From the first line of the data through the line containing "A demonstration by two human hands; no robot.", return each line exactly.
== Segment start ==
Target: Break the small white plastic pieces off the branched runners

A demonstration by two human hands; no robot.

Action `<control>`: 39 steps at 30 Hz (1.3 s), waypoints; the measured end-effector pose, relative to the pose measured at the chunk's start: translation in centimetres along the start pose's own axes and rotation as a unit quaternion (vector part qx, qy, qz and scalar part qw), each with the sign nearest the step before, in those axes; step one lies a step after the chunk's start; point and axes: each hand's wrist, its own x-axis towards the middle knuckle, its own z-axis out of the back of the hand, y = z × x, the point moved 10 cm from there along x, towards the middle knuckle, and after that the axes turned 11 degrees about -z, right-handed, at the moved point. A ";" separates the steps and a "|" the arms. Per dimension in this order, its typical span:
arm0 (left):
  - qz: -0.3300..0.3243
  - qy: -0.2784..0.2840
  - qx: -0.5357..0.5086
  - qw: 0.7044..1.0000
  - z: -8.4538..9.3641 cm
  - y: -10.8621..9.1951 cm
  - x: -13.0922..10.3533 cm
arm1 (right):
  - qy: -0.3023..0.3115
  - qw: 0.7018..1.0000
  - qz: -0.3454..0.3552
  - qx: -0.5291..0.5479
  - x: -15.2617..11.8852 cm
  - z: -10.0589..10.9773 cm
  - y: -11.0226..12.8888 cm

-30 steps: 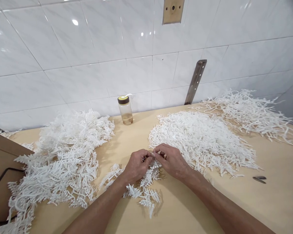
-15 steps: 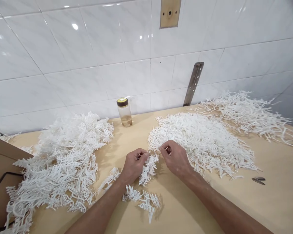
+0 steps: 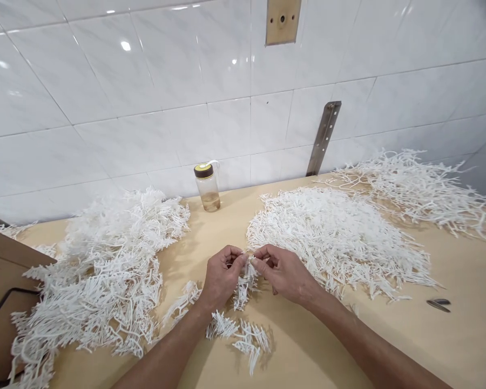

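Both my hands meet at the middle of the table with fingertips almost touching. My left hand (image 3: 222, 274) pinches a white branched plastic sprig (image 3: 243, 292) that hangs down below the fingers. My right hand (image 3: 282, 272) is closed in a pinch at the sprig's upper end; the fingers cover the exact spot they grip. Close in front lie loose white pieces (image 3: 252, 341), with another white piece (image 3: 186, 297) beside the left forearm. A flat heap of short white strands (image 3: 328, 232) spreads just beyond the right hand. To the left rises a bigger heap of white sprigs (image 3: 105, 281).
A bottle of brownish liquid (image 3: 209, 192) stands by the tiled wall (image 3: 154, 140). Long white strands (image 3: 421, 186) pile up at the back right. A metal bracket (image 3: 323, 139) leans there. Two small dark pieces (image 3: 438, 305) lie right. A cardboard box (image 3: 12, 270) borders the left.
My right hand has moved left from the edge of the strand heap to the left hand's fingertips. My left hand has stayed nearly still. The view has shifted slightly.
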 end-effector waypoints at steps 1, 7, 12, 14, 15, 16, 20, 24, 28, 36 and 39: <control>0.003 -0.005 0.000 1.000 0.1 0.0 0.0 | 0.003 1.000 -0.001 -0.002 0.1 -0.1 -0.2; 0.042 -0.039 -0.052 0.997 0.7 1.0 0.2 | 0.012 1.000 0.020 -0.004 0.4 -0.5 -0.6; 0.037 -0.012 -0.052 0.998 0.4 1.2 0.6 | -0.007 0.998 0.051 -0.044 0.2 -0.3 0.1; 0.036 0.002 -0.044 0.998 0.2 1.2 0.6 | -0.013 0.996 0.067 -0.062 0.1 -0.2 0.5; 0.036 0.010 -0.037 0.999 0.0 1.1 0.5 | -0.020 0.995 0.071 -0.067 0.1 0.0 0.6; 0.036 0.019 -0.030 0.999 -0.1 1.1 0.5 | -0.031 0.995 0.071 -0.069 0.1 0.2 0.6; 0.017 0.045 -0.017 0.999 -0.7 0.4 0.4 | -0.077 0.992 0.062 -0.083 0.1 1.3 0.7; -0.003 0.042 -0.006 0.999 -0.7 0.0 0.4 | -0.068 0.988 0.104 -0.090 -0.2 0.9 1.7; -0.017 0.051 0.002 0.999 -0.8 -0.1 0.4 | -0.069 0.991 0.111 -0.038 0.1 0.6 1.4; -0.018 0.041 0.041 0.998 -0.5 -0.1 0.5 | -0.048 0.992 0.112 0.024 0.8 -0.3 0.7; -0.017 0.036 0.045 0.998 -0.4 -0.2 0.5 | -0.057 0.992 0.115 0.019 0.7 -0.3 0.8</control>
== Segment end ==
WRITTEN SOLUTION
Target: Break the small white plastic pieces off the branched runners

A demonstration by two human hands; no robot.

This answer is now complete.